Work through the lines of the material below, note those with the word "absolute", and give their number, nothing else.
"""
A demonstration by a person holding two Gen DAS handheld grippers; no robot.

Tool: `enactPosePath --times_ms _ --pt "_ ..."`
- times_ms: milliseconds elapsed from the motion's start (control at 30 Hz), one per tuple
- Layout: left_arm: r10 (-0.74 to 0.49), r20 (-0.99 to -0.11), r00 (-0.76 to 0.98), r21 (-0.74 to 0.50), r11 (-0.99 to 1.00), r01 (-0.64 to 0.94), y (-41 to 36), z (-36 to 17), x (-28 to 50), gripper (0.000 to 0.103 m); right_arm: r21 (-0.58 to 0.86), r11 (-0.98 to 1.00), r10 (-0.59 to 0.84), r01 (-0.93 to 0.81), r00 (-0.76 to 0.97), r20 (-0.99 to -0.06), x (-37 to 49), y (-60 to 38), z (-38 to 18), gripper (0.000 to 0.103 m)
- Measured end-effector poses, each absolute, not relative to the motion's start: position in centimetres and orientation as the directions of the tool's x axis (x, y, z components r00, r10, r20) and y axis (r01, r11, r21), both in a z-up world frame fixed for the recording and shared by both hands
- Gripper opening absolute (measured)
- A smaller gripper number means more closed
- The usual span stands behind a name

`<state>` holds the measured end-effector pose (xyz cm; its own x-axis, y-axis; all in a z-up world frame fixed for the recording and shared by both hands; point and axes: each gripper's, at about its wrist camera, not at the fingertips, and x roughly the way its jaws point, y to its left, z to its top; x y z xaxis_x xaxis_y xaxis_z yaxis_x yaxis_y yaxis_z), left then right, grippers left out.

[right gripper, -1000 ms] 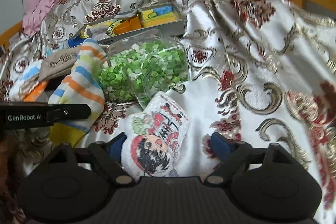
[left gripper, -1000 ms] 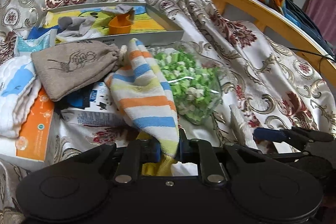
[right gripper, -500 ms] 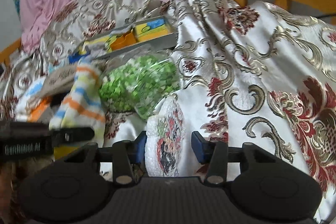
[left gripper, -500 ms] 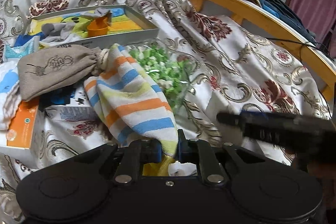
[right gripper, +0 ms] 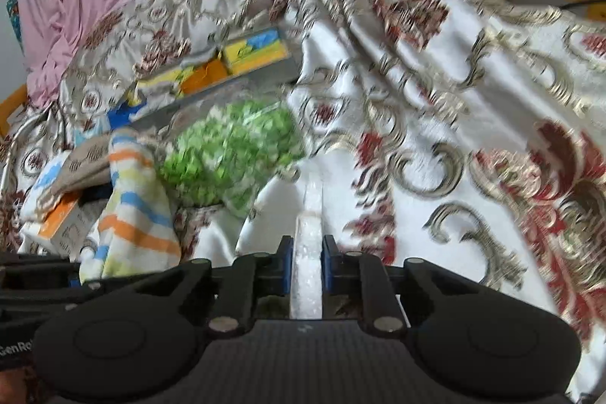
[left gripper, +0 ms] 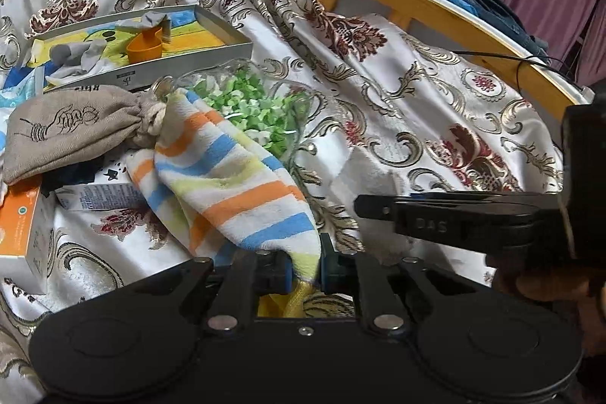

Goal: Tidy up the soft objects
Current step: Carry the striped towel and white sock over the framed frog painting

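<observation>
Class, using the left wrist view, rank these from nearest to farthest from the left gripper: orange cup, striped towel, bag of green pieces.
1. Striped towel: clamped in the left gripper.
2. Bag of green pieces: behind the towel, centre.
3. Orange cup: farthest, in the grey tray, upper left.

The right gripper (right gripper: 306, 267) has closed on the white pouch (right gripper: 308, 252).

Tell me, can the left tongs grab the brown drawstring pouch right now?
Probably not yet. The left tongs are already shut on the striped towel, so they have no free grip. The brown drawstring pouch itself lies uncovered, beside the towel's far end, ahead and to the left.
</observation>
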<state>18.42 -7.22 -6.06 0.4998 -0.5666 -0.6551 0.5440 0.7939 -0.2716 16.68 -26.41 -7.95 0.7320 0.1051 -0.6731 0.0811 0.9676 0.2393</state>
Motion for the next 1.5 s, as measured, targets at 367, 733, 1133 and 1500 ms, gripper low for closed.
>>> enactPosePath --times_ms 367,733,1133,1500 --pt "-0.511 -0.668 0.541 -0.203 0.824 0.529 -7.5 -4.6 15.7 0.011 0.234 0.969 0.102 0.083 0.726 -0.680 16.5 -26.4 -7.9 0.016" --pt "-0.434 -0.596 0.675 -0.219 0.897 0.384 -4.7 -2.4 13.8 0.011 0.261 0.965 0.140 0.033 0.775 -0.616 15.6 -26.3 -6.7 0.015" --pt "-0.372 -0.450 0.812 -0.273 0.923 0.272 -0.4 1.2 12.3 0.011 0.325 0.941 0.248 -0.099 0.854 -0.458 13.9 -25.7 -4.3 0.015" --pt "-0.353 -0.366 0.861 -0.261 0.927 0.269 1.9 2.9 14.0 0.011 0.319 0.931 0.300 -0.178 0.871 -0.389 13.6 -24.8 -2.8 0.015"
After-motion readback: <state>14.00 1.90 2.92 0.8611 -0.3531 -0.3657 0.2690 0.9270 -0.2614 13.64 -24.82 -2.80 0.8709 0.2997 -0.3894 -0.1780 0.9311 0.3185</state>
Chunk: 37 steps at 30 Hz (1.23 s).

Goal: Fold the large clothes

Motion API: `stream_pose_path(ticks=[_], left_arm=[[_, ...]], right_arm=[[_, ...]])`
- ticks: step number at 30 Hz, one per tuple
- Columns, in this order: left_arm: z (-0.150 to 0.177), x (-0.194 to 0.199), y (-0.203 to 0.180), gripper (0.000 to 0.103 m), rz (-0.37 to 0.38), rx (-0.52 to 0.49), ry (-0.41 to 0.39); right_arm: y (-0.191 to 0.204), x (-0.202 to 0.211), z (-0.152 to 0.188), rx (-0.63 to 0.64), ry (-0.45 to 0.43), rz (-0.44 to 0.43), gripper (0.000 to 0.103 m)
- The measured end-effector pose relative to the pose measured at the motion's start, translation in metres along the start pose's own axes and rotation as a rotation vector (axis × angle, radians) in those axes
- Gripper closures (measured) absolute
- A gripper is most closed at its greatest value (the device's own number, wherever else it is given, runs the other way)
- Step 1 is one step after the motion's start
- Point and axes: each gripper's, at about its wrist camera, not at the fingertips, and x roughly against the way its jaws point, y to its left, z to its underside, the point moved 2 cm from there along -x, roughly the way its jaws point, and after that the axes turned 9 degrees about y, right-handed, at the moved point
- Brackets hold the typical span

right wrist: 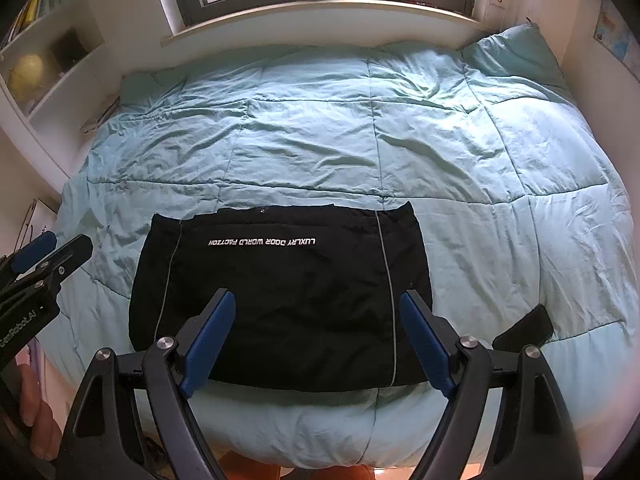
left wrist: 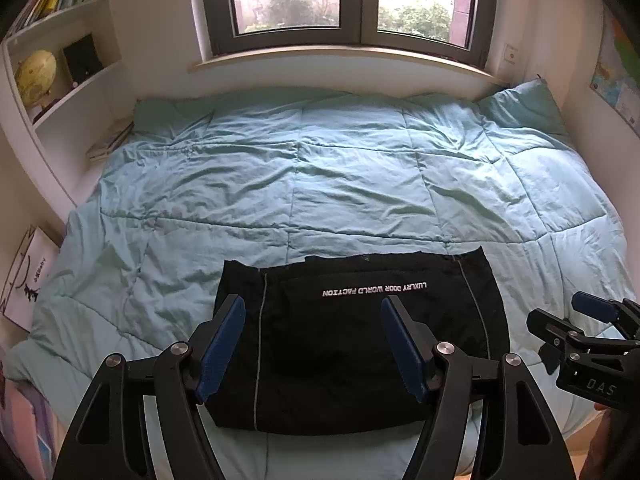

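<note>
A black garment [left wrist: 352, 344] with white lettering and grey piping lies folded into a neat rectangle on the near part of the bed; it also shows in the right wrist view [right wrist: 280, 300]. My left gripper [left wrist: 312, 308] is open and empty, held above the garment's near half. My right gripper [right wrist: 316, 304] is open and empty above the garment's near right part. The right gripper shows at the right edge of the left wrist view [left wrist: 576, 324], and the left gripper at the left edge of the right wrist view [right wrist: 52, 248]. Neither touches the cloth.
A light blue quilt [left wrist: 320, 168] covers the bed, with a pillow [left wrist: 520, 108] at the far right. White shelves with a globe [left wrist: 36, 76] stand at the left. A window [left wrist: 344, 0] is behind the bed. A dark object [right wrist: 524, 328] lies on the quilt's near right.
</note>
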Motion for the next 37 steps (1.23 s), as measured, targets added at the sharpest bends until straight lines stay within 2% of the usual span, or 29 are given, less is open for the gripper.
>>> stream_pose_path(ticks=[16,29,32,35,37], left_arm=[[-0.012,-0.014,0.005,0.031,-0.005,-0.018,0.031],[-0.027,-0.019,0.008,0.031,-0.043,-0.026,0.023],[-0.029,-0.018,0.007,0.031,-0.049,-0.038,-0.003],[-0.028,-0.009,0.004,0.031,-0.088,-0.069,-0.072],[-0.029,-0.009,0.003,0.031,-0.086,-0.084,-0.068]], right_arm=[[0.008,-0.01,-0.011,0.021,0.002,0.033,0.017],[0.014,-0.017,-0.024,0.035,-0.002,0.044,0.017],[0.016,-0.019,-0.026,0.04,-0.001,0.046,0.017],[0.017,-0.018,-0.025,0.038,0.0,0.047,0.018],[0.017,-0.018,-0.025,0.036,0.0,0.049,0.018]])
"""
Answer below →
3